偏向報道
偏向報道(へんこうほうどう)とは、政治・経済・裁判・事件など、複数の人や団体の意見が相対する状況にある中で、一方の考えを特に否定的に取り上げたり、逆に一方のみを肯定的に強調するような表現を直接・間接的に行う報道の事である。特に、マスコミの中でもとりわけ中立性が厳しく要求されるテレビ(特に全国へ及ぼす影響力が最も強大なキー局・全国紙)での報道姿勢が問題になるときの言葉である。新聞の社説はある程度立場が偏っていても普通は偏向報道といわれることはないが、一般の記事では明らかに一方を拡大解釈した上で事実のように書くと偏向報道と批判されることになる。
ただし、どこからどこまでを偏向報道とするのかの基準が明確ではない。
概要
“マスコミの偏向報道”を主張した人物は日本では佐藤栄作が嚆矢であろう。退陣表明会見の際に「新聞は間違って伝えるから話したくない」と新聞記者の退席を求め、テレビ局のカメラに向かってのみ話したエピソードは有名。
田中角栄はマスコミを「第四の権力」と表現したが、そこには偏向報道という武器を持っているという点も含まれている。また、自民党執行部は「偏向報道がある」として、テレビ朝日への出演を拒否したことがある(ニュースステーションの放送内容などが理由とされる)。その他、産経新聞の鹿内信隆(当時社長)は1967年7月の広告主向け説明会で「新聞が本当に不偏不党の立場でまかり通るような安泰なものに、今、日本の国内情勢が成っているでしょうか」、「敢然と守ろう『自由』、警戒せよ、左翼的商業主義!」と演説したという。また1970年9月には、産経拡販への協力を通じた支持を求める田中角栄自民党幹事長の通達が、全国の自民党支部連合会長、支部長宛に「取扱注意・親展」として送付され、国会で取り上げられたこともある。
また、田中角栄のように自己に不利な報道がなされることによって立場が悪化した人や団体は数多いが、そうした不利な結果を与えられたことに対して「偏向報道」という批判がしばしば行われる。
さらに、自己の意見や思想に沿った内容が報道で取り上げられないような状況を指して、偏向報道という批判がなされることもある。

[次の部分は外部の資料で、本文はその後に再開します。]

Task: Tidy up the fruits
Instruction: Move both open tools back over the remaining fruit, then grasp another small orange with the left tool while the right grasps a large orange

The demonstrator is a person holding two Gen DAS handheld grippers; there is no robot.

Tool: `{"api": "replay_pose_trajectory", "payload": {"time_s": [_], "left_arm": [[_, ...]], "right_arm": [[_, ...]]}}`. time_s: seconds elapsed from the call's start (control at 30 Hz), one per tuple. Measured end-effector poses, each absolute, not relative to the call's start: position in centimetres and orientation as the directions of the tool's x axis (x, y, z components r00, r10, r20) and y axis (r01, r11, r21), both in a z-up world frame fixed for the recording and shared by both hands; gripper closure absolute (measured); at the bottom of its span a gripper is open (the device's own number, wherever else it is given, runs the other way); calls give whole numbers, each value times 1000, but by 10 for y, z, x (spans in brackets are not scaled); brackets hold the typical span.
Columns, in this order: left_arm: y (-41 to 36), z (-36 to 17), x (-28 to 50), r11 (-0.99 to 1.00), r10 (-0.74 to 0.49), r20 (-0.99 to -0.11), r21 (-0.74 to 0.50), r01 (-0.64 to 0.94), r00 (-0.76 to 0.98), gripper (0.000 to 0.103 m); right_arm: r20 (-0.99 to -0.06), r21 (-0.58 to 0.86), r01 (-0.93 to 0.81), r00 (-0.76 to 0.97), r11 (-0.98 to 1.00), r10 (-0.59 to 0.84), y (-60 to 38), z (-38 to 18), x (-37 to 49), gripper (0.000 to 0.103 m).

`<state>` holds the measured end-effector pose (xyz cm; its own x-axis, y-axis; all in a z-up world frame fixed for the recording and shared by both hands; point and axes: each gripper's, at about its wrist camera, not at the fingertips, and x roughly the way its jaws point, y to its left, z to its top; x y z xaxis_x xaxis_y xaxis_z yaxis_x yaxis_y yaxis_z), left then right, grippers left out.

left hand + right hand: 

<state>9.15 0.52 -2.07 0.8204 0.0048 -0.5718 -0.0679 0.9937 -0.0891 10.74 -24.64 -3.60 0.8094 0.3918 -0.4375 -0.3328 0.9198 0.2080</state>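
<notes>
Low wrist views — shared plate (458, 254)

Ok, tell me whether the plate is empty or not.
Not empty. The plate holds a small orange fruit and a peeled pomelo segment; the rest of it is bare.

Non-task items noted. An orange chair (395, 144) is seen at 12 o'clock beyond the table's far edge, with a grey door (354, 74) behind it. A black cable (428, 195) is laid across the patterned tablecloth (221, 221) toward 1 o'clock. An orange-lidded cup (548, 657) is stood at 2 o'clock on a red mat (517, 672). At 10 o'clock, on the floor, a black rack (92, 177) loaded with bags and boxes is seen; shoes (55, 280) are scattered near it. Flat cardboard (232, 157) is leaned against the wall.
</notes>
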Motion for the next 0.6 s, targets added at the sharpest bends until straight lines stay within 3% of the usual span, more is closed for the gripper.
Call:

このように、「偏向報道」という言葉を用いた批判自体が、ある種の偏向性を含む可能性がある。例えば、選挙報道ではどの政党・政治団体からもしばしば偏向であると批判が上がる。しかし、自民党など有力党派からの批判は広く報道されても、いわゆる泡沫候補からの批判は、存在そのものが全く無視されることも珍しくない。従って、どの党派が本当に偏向報道で被害を受けているか、周知の情報で判断するのは危険である。
最近では、インターネット上で在京マスコミによる偏向報道を指摘する声もある。(地域的な偏向報道など、特に大阪に対しての偏向報道を指摘する声が多い。)
特にテレビ報道において偏向報道の基準が明確でないという意見が見られるが、これはキャスターがコメンテーター化し、(しばしば視聴者の視点と自称して)自らの意見などを報道内容に込めることがなかば常態化している点も理由のひとつと考えられている。
別の例として、三億円事件での参考人聴取報道、松本サリン事件における報道被害事件がある。これは、世論(少なくともマスメディア)の多数意見が必ずしも中立・非偏向であることを意味しない例の一つである。
このほか、三菱ふそうリコール隠しや三菱リコール隠しでのメディアの対応がある。特に車両火災事故については全国で毎年6,000~8,000台発生し、1日平均20台以上は事故に遭遇しているにも関わらず、三菱車の車両火災ばかりを特定して報道する姿勢が見られる。